- Kontext
- Ein Shared-Service-Setup brauchte stärkere kommerzielle Disziplin bei Scope, Erwartungen, Accountability und Governance. Die Chance lag nicht einfach im Preisdruck, sondern in einem klareren Servicemodell.
- Execution-Herausforderung
- Servicemodelle verlieren Wert, wenn der Scope unklar ist, Accountability fragmentiert ist und Erwartungen kommerziell nicht diszipliniert sind. Ohne klare Governance werden Kostengespräche reaktiv statt strukturell.
- Advisory-Intervention
- Die Arbeit unterstützte klarere Scope-Definition, stärkere Accountability, bessere kommerzielle Rahmung und disziplinierte Serviceerwartungen.
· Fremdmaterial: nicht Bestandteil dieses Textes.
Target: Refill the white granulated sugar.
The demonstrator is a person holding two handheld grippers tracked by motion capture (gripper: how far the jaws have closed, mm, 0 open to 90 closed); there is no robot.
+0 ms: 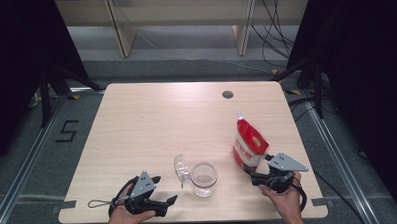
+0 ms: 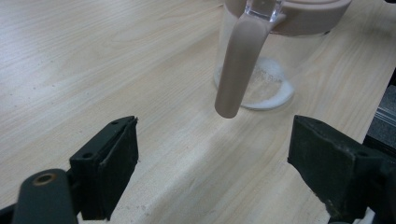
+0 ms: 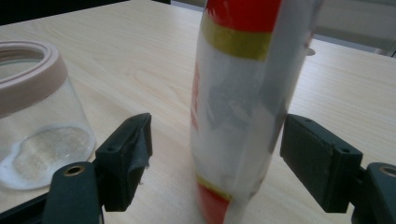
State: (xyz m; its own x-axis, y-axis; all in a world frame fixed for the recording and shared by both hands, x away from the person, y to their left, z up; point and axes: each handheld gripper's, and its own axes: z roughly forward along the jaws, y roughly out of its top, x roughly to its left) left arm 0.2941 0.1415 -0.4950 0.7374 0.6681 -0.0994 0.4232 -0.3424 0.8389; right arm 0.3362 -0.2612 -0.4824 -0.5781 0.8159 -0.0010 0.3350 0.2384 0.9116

Im Fokus stand, Mehrdeutigkeit in ein steuerbares Servicemodell zu übersetzen.
- Outcome-Signal
- Über 1M USD Kostensenkung wurden über die Shared-Service-Verhandlung berichtet.
- Evidenzklasse
- Klasse B - umgesetztes Ergebnis.
- Validierung
- Bestehende anonymisierte Aussage zu einem umgesetzten Ergebnis; nicht extern geprüft.
- Abgrenzung
- Baseline, Zeitraum, Vertragsscope und intern validierende Rolle sind nicht öffentlich. Dies ist kein Outsourcing-Benchmark.
Outcome Story
Shared Service Renegotiation
Leakage senken, indem Scope, Serviceerwartungen und Accountability geklärt werden.
Executive-Lektion
Servicemodelle verlieren Wert, wenn Governance, Scope und Accountability unklar sind.
Shared-Service-Kosten werden von Scope-Disziplin geformt.
Mehrdeutigkeit wird teuer.
Governance muss festlegen, was enthalten, ausgeschlossen, verantwortet und gemessen wird.
Kommerzielle Verhandlung wirkt besser, wenn das Betriebsmodell klar ist.